▶ _What is required_: Leave out the pictures and set down the rest of the listing below word for word.

▶ _Data provided_:
'''

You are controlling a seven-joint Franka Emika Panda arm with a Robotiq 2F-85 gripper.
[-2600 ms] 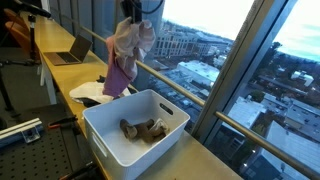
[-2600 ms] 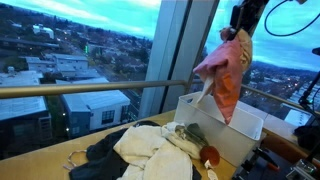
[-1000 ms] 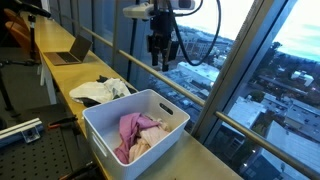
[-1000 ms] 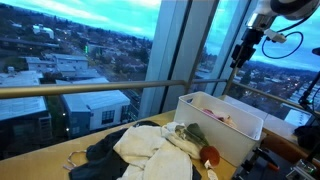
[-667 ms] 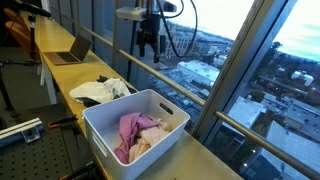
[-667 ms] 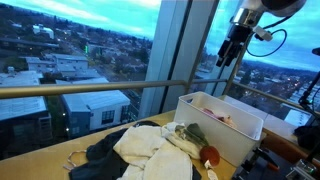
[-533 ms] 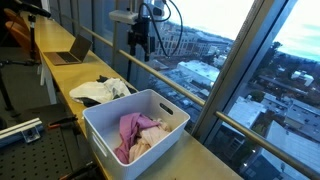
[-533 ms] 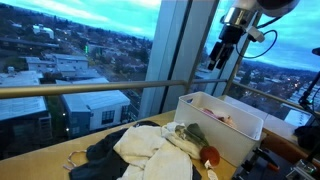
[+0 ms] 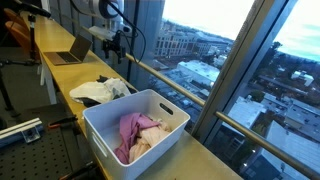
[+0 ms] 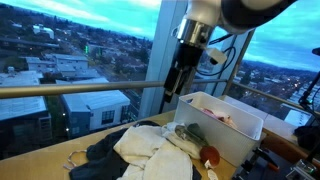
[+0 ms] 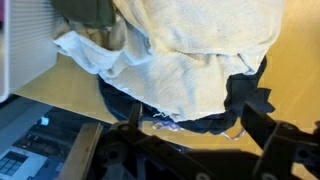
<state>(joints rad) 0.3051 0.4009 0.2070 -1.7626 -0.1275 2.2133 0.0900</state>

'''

▶ _Result_:
You are controlling a seven-joint Franka Emika Panda arm with a Robotiq 2F-85 gripper.
[-2600 ms] 
[-2600 ms] 
[-1000 ms] 
[-1000 ms] 
[-667 ms] 
[-667 ms] 
[-533 ms] 
[-533 ms] 
[+0 ms] 
[+0 ms] 
[+0 ms] 
<state>(joints rad) 0.3051 0.4009 0.2070 -1.7626 -0.1275 2.2133 0.0900</state>

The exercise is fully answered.